───── Listed records
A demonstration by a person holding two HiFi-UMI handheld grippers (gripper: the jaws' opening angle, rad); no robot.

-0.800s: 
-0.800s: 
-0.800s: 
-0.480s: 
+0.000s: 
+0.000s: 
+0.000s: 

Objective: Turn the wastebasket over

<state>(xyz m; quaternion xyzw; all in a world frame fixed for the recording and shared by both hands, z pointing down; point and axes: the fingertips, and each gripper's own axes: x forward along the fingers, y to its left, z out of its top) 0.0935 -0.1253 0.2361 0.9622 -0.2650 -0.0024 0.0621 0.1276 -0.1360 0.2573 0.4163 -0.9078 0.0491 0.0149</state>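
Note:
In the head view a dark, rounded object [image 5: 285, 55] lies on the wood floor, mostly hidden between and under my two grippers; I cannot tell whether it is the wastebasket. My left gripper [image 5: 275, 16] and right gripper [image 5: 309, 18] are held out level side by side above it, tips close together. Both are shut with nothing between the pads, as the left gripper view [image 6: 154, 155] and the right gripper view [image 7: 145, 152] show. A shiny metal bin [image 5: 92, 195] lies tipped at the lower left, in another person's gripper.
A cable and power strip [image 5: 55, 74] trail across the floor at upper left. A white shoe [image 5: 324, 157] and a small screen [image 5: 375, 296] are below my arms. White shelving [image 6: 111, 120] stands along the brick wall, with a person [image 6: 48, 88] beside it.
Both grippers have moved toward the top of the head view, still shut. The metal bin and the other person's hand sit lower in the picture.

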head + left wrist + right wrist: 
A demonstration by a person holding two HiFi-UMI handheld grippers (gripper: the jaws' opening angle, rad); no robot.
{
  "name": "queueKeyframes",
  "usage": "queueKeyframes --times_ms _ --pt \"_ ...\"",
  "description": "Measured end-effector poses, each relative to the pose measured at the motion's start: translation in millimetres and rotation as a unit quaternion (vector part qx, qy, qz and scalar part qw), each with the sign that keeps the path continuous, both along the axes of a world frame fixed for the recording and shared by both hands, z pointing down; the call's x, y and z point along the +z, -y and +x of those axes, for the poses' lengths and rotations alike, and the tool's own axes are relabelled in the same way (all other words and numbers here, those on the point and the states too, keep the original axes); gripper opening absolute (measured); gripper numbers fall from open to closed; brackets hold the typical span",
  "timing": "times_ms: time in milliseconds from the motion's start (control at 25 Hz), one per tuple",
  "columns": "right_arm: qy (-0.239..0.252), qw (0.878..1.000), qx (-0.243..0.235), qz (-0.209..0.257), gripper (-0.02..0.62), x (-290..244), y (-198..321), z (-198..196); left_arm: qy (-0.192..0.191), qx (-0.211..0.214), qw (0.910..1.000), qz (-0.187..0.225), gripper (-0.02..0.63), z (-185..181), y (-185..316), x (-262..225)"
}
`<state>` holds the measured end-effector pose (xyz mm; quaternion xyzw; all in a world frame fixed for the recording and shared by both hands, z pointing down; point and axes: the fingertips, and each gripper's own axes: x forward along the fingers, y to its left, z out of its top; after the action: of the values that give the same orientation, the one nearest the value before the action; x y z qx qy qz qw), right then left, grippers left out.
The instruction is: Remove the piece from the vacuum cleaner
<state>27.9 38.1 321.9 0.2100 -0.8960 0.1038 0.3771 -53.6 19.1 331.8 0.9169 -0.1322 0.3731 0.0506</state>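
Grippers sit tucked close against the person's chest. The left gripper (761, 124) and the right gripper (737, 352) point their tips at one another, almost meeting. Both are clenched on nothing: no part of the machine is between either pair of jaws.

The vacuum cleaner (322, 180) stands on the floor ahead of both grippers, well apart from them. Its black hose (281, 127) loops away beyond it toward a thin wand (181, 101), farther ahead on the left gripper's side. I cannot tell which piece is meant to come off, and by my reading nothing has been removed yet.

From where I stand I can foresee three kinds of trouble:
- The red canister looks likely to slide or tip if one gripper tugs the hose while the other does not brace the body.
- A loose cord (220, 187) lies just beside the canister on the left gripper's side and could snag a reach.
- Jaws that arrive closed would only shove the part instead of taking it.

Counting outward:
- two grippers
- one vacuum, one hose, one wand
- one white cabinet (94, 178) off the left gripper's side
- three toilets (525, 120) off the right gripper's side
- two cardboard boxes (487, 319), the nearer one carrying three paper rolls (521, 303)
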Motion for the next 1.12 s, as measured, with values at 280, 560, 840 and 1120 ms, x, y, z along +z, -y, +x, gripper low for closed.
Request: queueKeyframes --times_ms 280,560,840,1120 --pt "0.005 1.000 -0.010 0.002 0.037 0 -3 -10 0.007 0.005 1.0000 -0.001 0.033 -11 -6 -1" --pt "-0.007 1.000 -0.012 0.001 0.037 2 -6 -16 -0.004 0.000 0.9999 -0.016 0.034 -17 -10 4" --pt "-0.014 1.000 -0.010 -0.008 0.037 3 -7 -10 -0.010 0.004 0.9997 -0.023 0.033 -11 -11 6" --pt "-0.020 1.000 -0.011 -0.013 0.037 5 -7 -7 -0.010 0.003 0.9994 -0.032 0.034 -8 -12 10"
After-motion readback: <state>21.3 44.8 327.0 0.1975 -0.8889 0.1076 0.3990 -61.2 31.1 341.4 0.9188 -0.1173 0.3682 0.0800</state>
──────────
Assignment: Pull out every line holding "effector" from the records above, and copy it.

Solution to this problem:
  "description": "Measured end-effector poses, each relative to the pose measured at the motion's start: translation in millimetres and rotation as a unit quaternion (vector part qx, qy, qz and scalar part qw), each with the sign that keeps the path continuous, both along the axes of a world frame fixed for the recording and shared by both hands, z pointing down; the call's x, y and z point along the +z, -y and +x of those axes, for the poses' lengths and rotations alike, and the tool's own axes are relabelled in the same way (all other words and numbers here, those on the point and the states too, keep the original axes); gripper opening absolute (measured); gripper numbers fall from open to closed; brackets hold the typical span",
`<state>` holds the measured end-effector pose (xyz mm; quaternion xyzw; all in a world frame fixed for the recording and shared by both hands, z pointing down; point and axes: the fingertips, and each gripper's own axes: x forward along the fingers, y to its left, z out of its top; after the action: of the values that give the same orientation, the one nearest the value before the action; x y z qx qy qz qw), right then left, grippers left out.

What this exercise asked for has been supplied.